Task directions – Nothing but the lines from the one with "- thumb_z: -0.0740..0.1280" down to the one with "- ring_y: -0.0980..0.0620" should be returned, exactly and with both ends included, from the material below.

Supplied data –
+-------+
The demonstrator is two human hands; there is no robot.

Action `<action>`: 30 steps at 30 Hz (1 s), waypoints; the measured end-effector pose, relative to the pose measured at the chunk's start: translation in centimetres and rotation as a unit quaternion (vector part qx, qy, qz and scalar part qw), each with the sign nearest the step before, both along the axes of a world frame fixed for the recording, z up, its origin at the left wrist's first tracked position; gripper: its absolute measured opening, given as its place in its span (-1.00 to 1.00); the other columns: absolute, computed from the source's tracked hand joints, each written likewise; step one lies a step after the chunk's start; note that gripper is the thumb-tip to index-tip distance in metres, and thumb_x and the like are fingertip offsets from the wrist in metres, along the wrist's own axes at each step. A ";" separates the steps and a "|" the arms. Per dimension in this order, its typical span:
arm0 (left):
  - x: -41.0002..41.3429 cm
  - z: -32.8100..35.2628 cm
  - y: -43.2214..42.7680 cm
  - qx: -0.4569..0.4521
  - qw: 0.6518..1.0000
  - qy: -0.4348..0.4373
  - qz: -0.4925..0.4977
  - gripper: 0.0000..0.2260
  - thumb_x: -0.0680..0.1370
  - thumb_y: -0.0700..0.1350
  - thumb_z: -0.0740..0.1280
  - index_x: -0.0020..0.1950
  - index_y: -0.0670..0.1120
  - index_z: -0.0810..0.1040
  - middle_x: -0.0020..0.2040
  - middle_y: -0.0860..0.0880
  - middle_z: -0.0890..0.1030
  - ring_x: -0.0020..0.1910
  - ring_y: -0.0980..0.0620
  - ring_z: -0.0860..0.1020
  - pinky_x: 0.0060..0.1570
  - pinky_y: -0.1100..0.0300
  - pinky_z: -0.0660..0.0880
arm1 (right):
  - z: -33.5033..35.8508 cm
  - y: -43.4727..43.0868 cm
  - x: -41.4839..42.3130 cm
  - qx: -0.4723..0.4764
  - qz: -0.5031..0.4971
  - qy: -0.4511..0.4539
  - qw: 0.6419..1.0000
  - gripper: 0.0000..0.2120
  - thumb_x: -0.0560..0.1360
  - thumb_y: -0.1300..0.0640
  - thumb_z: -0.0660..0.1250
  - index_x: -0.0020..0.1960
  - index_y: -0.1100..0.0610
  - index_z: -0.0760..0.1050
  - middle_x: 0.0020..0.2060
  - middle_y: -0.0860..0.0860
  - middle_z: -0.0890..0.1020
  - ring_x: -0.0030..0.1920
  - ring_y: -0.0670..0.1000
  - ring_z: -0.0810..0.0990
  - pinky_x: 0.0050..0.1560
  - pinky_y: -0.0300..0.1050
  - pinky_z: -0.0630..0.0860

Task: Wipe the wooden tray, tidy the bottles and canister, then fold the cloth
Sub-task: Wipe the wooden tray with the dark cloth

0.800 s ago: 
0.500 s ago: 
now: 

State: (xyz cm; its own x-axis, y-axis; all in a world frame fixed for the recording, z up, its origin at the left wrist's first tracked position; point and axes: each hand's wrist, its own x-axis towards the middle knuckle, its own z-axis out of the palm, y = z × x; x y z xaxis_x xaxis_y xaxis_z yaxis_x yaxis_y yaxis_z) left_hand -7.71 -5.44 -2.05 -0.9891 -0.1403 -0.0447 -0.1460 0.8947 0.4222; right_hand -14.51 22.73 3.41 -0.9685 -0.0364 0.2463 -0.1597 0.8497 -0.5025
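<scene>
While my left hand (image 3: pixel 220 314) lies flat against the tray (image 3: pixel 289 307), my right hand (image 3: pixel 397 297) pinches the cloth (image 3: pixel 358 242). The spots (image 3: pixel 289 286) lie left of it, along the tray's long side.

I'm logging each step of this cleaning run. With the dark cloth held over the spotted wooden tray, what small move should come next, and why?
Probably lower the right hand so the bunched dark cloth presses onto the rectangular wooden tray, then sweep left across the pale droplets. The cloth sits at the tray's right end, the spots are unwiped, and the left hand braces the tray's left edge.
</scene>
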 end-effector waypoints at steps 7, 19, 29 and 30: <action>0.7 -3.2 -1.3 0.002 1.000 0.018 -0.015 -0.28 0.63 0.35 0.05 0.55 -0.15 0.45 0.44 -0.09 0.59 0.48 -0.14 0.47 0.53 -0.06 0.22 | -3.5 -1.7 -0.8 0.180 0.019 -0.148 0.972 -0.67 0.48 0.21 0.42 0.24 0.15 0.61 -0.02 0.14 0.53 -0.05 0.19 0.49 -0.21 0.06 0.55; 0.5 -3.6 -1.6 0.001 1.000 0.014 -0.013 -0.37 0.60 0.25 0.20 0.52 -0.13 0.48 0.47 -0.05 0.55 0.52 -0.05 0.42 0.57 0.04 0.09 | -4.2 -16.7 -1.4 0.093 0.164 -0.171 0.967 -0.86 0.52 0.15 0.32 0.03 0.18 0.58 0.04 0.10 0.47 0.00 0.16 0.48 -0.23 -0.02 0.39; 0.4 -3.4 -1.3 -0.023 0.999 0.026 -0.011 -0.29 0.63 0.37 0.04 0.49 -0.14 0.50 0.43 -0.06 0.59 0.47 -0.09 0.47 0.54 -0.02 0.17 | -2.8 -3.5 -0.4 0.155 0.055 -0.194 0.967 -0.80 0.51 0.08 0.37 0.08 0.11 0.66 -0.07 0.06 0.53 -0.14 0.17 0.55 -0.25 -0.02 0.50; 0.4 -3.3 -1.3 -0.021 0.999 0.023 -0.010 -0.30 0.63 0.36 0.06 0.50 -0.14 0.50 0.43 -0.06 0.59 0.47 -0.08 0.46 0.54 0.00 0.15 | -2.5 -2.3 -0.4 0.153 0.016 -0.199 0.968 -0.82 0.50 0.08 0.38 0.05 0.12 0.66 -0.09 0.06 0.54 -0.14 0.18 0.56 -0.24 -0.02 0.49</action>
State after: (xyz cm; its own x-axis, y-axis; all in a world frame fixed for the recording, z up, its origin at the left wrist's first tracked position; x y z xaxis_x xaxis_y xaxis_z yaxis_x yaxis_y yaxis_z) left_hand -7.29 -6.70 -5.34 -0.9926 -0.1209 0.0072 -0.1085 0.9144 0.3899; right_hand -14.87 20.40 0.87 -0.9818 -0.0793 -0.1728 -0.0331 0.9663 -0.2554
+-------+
Output of the exercise –
  - thumb_z: -0.0740..0.1280
  - index_x: -0.0020..0.1950
  - index_y: -0.0670..0.1120
  - index_z: -0.0810..0.1040
  - middle_x: -0.0020..0.2040
  - middle_y: -0.0860..0.0880
  - middle_z: -0.0890..0.1030
  - ring_x: -0.0020..0.1910
  - ring_y: -0.0980..0.0620

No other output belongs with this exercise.